• EXERCISE: Nothing but the text should be carried over: reproduce all the data exactly and leave out every image.

• DATASET CONTENT:
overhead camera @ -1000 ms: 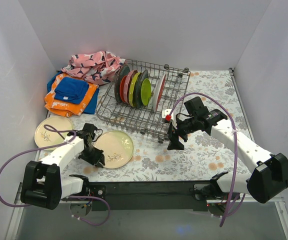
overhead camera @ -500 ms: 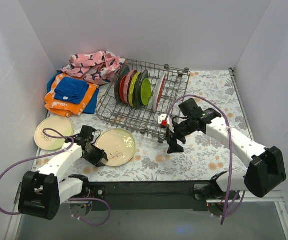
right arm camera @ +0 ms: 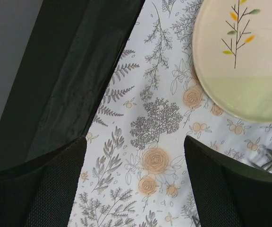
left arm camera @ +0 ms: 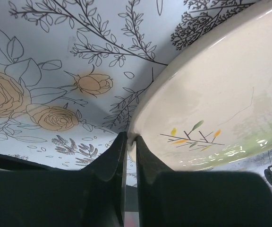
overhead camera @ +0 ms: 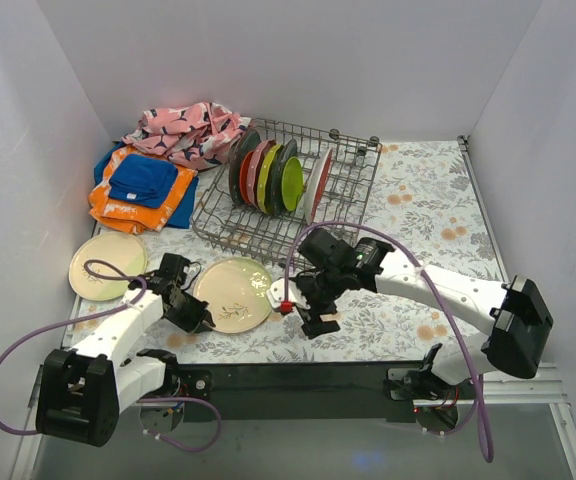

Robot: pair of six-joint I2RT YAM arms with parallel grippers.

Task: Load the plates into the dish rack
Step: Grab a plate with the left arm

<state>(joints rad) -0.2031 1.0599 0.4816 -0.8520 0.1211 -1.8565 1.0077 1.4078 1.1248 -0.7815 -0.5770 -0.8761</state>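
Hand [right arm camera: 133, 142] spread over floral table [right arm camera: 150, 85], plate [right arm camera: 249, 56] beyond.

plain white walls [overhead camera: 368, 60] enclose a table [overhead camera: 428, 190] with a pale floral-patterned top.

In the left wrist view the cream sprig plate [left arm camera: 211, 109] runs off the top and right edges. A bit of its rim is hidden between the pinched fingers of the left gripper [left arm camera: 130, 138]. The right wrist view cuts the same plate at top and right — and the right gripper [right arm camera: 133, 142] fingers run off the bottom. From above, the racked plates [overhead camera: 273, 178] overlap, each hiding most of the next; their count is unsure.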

• RESULT:
overhead camera @ -1000 ms: 
overhead camera @ -500 ms: 
right arm camera @ +0 ms: 
left arm camera @ +0 ms: 
overhead camera @ +0 ms: 

Robot: pair of six-joint I2RT YAM arms with parallel grippers.

Task: Load the plates into the dish rack
Step: Grab a plate with the left arm

<state>(joints rad) -0.2031 1.0599 0.4816 -0.8520 0.1211 -1.8565 1.0077 1.4078 1.1248 -0.7815 -0.5770 -0.8761</state>
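Hand [right arm camera: 133, 142] spread over floral table [right arm camera: 150, 85], plate [right arm camera: 249, 56] beyond.

plain white walls [overhead camera: 368, 60] enclose a table [overhead camera: 428, 190] with a pale floral-patterned top.

In the left wrist view the cream sprig plate [left arm camera: 211, 109] runs off the top and right edges. A bit of its rim is hidden between the pinched fingers of the left gripper [left arm camera: 130, 138]. The right wrist view cuts the same plate at top and right — and the right gripper [right arm camera: 133, 142] fingers run off the bottom. From above, the racked plates [overhead camera: 273, 178] overlap, each hiding most of the next; their count is unsure.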

The answer requires nothing further.